2. Watch this video and answer: What is the key difference between a simultaneous game and a sequential game, i.e., why is one a matrix and the other a tree? Each question just needs several sentences, I need it in 12 hours.

Paper For Above instruction

The questions referenced involve fundamental concepts in game theory, which models strategic interactions among rational decision-makers. The first question explores how the game evolves over repeated plays, particularly contrasting scenarios of many repetitions versus a limited number of plays. The second question seeks to distinguish the structural differences between two primary types of strategic games: simultaneous and sequential.

Regarding the first question, when a game like the Prisoner’s Dilemma is played repeatedly many times—approaching an infinite horizon—players tend to develop strategies based on long-term relationships, reputation, and potential future punishments or rewards. The theory of the iterated prisoner's dilemma suggests that cooperation can emerge as a stable strategy over many rounds, as players learn to trust one another or reciprocate cooperation (Nowak & Sigmund, 1993). However, if only two rounds are played, the game resembles a finite one with a backward induction structure. In this finite setting, players anticipate that the other will defect in the last round since there is no future punishment, which in turn leads to defection in the second round as well—known as the "endgame effect" (Axelrod, 1984). This backward reasoning influences initial actions, leading players to defect early because they do not perceive benefits from cooperation when only a few rounds are left.

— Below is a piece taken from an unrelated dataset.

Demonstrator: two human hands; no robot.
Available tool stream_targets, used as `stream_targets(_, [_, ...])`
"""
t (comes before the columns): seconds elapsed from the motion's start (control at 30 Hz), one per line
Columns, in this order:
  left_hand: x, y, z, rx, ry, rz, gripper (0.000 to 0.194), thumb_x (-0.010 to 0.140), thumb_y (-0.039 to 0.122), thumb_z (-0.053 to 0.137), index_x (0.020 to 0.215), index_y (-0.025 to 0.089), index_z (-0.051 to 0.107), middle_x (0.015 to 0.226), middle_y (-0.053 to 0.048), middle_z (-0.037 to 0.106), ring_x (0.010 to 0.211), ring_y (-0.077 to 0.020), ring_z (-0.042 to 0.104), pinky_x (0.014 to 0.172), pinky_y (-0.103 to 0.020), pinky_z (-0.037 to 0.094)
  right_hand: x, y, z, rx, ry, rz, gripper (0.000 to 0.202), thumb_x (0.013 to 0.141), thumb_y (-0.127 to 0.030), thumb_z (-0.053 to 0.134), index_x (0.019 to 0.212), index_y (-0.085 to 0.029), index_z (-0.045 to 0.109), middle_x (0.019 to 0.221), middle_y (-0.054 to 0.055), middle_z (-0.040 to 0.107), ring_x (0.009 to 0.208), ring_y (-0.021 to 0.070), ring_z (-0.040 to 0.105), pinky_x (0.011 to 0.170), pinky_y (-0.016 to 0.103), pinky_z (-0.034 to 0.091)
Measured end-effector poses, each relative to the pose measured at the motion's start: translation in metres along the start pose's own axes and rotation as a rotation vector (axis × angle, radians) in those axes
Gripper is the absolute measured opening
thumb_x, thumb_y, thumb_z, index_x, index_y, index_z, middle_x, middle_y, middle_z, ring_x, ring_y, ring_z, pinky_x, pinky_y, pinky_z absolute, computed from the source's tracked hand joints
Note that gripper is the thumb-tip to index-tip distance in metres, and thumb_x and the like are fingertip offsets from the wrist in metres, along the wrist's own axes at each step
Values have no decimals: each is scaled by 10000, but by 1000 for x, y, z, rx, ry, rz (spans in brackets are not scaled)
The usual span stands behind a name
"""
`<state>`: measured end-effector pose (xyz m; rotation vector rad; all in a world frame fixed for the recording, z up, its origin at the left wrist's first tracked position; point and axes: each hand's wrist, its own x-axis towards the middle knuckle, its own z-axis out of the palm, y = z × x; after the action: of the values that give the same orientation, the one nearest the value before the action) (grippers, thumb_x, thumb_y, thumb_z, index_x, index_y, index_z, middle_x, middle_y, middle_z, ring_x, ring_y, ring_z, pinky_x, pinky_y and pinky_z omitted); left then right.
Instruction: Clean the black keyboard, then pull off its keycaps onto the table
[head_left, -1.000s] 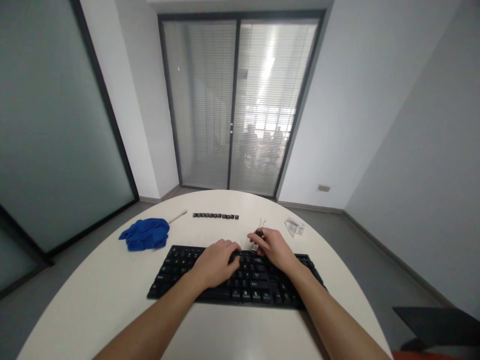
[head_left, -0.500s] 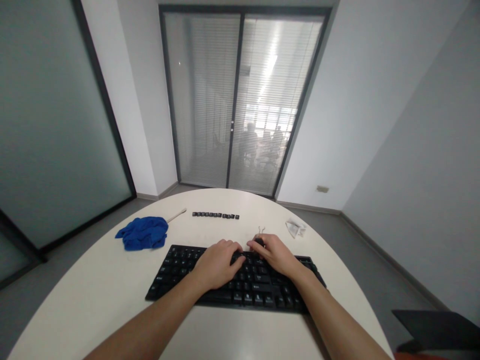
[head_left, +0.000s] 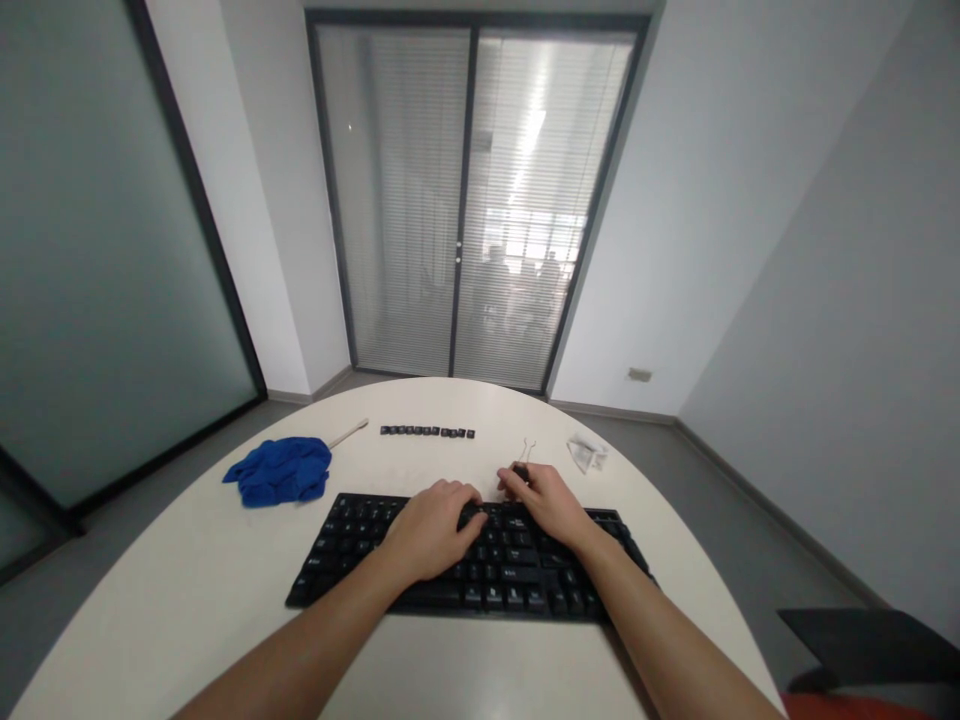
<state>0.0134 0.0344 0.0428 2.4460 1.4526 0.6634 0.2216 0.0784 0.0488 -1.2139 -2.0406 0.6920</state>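
A black keyboard point(head_left: 495, 575) lies on the round white table point(head_left: 187, 590). My left hand point(head_left: 435, 525) rests on its upper middle part, thumb and fingers closed around a dark piece too small to name. Just above the keyboard's back edge, my right hand point(head_left: 544, 500) is closed on the dark handle of a thin wire tool point(head_left: 529, 450), whose two wire prongs point away from me. A row of several black keycaps point(head_left: 427, 431) lies farther back on the table.
At the left lies a crumpled blue cloth point(head_left: 279, 472), with a pale stick-like brush point(head_left: 349, 433) beside it. A small clear packet point(head_left: 587, 453) sits at the back right. A black chair part point(head_left: 870, 640) stands beyond the table's right edge.
My right hand has lifted slightly with the wire tool, whose prongs now show more and point farther from me. My left hand has stayed on the keyboard. The view has shifted slightly.
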Motion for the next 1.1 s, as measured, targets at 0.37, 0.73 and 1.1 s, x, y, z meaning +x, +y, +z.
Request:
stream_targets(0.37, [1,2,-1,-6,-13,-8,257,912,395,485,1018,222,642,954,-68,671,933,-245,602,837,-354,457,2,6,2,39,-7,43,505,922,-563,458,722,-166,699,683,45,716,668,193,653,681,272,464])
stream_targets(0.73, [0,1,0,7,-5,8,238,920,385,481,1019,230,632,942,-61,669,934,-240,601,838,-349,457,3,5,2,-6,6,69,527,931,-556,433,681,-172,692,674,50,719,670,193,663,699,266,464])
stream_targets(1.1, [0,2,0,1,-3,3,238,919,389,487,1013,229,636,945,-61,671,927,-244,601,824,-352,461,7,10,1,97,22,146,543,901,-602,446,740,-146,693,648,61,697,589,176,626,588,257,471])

On the second question, the key difference between a simultaneous game and a sequential game lies in the timing and information structure. A simultaneous game is represented as a matrix because all players choose their strategies at the same time without knowing the others' choices. This structure reflects a one-shot interaction where players must decide without insight into opponents' actions (Fudenberg & Tirole, 1991). Conversely, a sequential game models decisions made in sequence, where players observe previous moves before acting, creating a decision tree that illustrates the order of moves and possible contingencies. The tree structure explicitly captures the information set and the dynamic nature of sequential decision-making, facilitating the analysis of subgame perfect equilibria (Selten, 1975). This fundamental difference illustrates how information and timing shape strategic behavior, with matrices suitable for simultaneous plays and trees for sequential interactions.

References

• Axelrod, R. (1984). The Evolution of Cooperation. Basic Books.
• Fudenberg, D., & Tirole, J. (1991). Game Theory. MIT Press.
• Nowak, M. A., & Sigmund, K. (1993). A strategy of win-stay, lose-shift that outperforms tit-for-tat in the Prisoner’s Dilemma game. Nature, 364(6432), 56-58.
• Selten, R. (1975). Reexamination of the perfectness concept for equilibrium points in extensive games. International Journal of Game Theory, 4, 25-55.
• Sober, E., & Wilson, D. S. (1998). Unto Others: The Evolution and Psychology of Unselfish Behavior. Harvard University Press.
• Rapoport, A., & Chammah, A. M. (1965). Prisoner’s Dilemma: A Study in Conflict and Cooperation. University of Michigan Press.
• Gibbons, R. (1992). Game Theory for Applied Economists. Princeton University Press.
• Osborne, M. J. (2004). An Introduction to Game Theory. Oxford University Press.
• Myerson, R. B. (1991). Game Theory: Analysis of Conflict. Harvard University Press.
• Binmore, K. (2005). Game Theory: A Very Short Introduction. Oxford University Press.